### Task details
Leave out the pictures. Return every record otherwise untouched.

### Excerpted records
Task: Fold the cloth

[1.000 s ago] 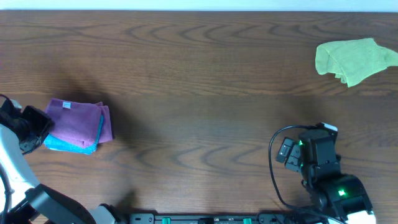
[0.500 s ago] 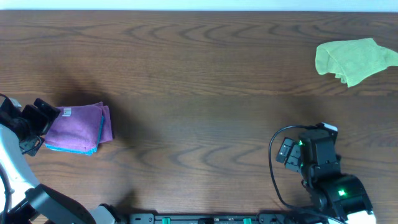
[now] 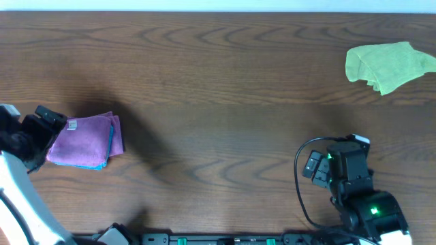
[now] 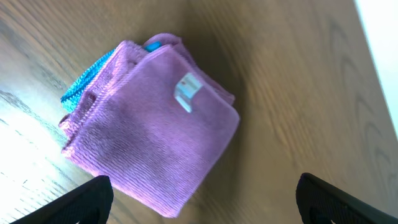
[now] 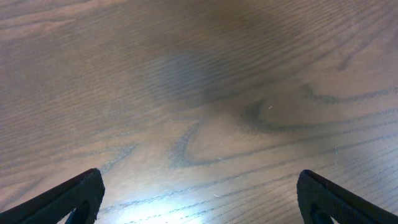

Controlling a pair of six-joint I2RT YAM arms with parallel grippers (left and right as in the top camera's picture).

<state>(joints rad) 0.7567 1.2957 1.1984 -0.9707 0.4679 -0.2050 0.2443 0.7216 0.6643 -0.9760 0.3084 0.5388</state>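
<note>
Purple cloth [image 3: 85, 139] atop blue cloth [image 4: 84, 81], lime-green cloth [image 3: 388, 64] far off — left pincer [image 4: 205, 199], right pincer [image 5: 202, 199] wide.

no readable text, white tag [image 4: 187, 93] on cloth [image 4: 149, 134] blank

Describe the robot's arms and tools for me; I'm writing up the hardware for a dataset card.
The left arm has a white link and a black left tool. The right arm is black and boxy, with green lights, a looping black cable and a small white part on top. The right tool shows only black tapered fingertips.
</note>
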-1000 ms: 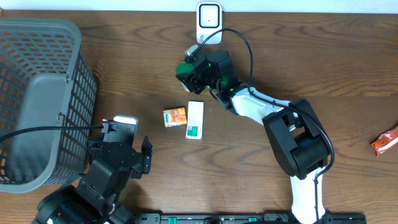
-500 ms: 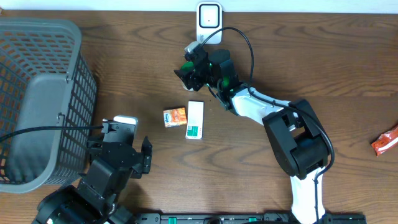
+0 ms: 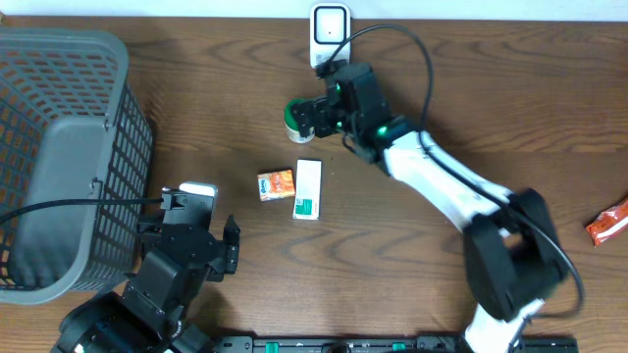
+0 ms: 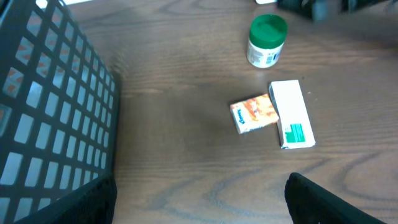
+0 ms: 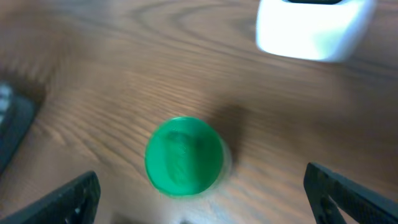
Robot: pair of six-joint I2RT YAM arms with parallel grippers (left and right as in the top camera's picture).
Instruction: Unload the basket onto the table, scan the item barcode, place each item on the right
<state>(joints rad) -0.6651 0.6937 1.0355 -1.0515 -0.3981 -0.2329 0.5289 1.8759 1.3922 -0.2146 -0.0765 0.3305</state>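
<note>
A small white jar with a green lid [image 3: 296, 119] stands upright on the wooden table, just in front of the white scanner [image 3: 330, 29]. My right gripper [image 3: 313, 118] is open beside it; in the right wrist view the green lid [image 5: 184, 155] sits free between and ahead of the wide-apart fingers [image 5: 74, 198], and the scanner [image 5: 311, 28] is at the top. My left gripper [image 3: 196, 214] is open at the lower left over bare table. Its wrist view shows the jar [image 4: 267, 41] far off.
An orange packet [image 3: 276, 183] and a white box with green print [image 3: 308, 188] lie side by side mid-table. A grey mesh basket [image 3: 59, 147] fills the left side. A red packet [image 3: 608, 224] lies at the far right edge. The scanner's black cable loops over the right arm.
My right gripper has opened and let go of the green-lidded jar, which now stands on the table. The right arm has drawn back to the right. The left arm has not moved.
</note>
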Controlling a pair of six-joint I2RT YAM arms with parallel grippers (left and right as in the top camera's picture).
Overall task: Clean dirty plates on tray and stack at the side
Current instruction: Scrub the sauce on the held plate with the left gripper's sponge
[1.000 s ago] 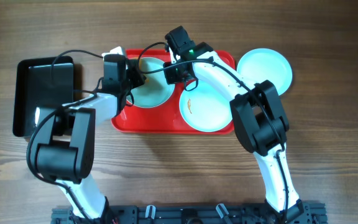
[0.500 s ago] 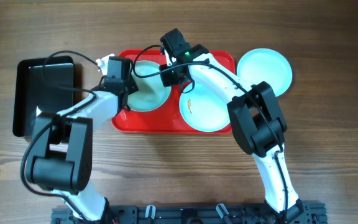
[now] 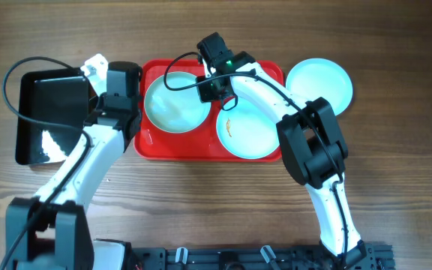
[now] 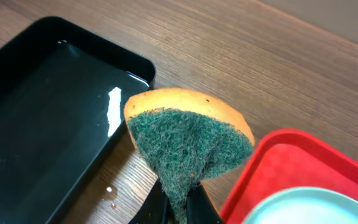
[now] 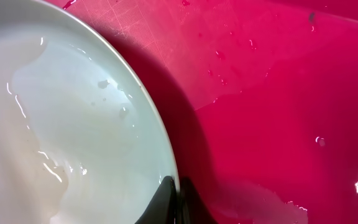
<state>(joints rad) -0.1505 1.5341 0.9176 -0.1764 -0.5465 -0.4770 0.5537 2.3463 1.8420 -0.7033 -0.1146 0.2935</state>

### Answer section
Task: Fold the cloth

[1.000 s ago] 
[0.500 s ago] 
[now] 
[now] 
[now] 

Controlling a pair of six-joint I2RT YAM arms with parallel grippers (left and right as in the top camera's picture).

<state>(joints rad) 0.7567 1.2957 1.1984 -0.9707 0.4679 -0.2050 0.2443 0.7216 0.6643 -0.9760 0.3084 0.5388</state>
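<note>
Purple cloth [image 3: 85, 139] atop blue cloth [image 4: 84, 81], lime-green cloth [image 3: 388, 64] far off — left pincer [image 4: 205, 199], right pincer [image 5: 202, 199] wide.

no readable text, white tag [image 4: 187, 93] on cloth [image 4: 149, 134] blank

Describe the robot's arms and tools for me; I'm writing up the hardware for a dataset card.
The left arm has a white link and a black left tool. The right arm is black and boxy, with green lights, a looping black cable and a small white part on top. The right tool shows only black tapered fingertips.
</note>
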-1000 ms: 
-500 ms: 
+0 ms: 
+0 ms: 
+0 ms: 
Robot: pair of six-joint I2RT YAM arms with parallel grippers (left and right as in the top camera's picture).
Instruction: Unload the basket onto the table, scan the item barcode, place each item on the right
<state>(joints rad) -0.6651 0.6937 1.0355 -1.0515 -0.3981 -0.2329 0.5289 1.8759 1.3922 -0.2146 -0.0765 0.3305</state>
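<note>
A small white jar with a green lid [image 3: 296, 119] stands upright on the wooden table, just in front of the white scanner [image 3: 330, 29]. My right gripper [image 3: 313, 118] is open beside it; in the right wrist view the green lid [image 5: 184, 155] sits free between and ahead of the wide-apart fingers [image 5: 74, 198], and the scanner [image 5: 311, 28] is at the top. My left gripper [image 3: 196, 214] is open at the lower left over bare table. Its wrist view shows the jar [image 4: 267, 41] far off.
An orange packet [image 3: 276, 183] and a white box with green print [image 3: 308, 188] lie side by side mid-table. A grey mesh basket [image 3: 59, 147] fills the left side. A red packet [image 3: 608, 224] lies at the far right edge. The scanner's black cable loops over the right arm.
My right gripper has opened and let go of the green-lidded jar, which now stands on the table. The right arm has drawn back to the right. The left arm has not moved.
</note>
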Controlling a pair of six-joint I2RT YAM arms with parallel grippers (left and right as in the top camera's picture).
Overall task: Clean dirty plates on tray and stack at the side
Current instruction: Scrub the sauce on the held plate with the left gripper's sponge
[1.000 s ago] 
[0.500 s ago] 
[now] 
[now] 
[now] 
<state>(joints rad) -0.1505 1.5341 0.9176 -0.1764 -0.5465 -0.4770 0.5537 2.3463 1.8420 -0.7033 -0.1146 0.2935</state>

Nothing else goes in the answer.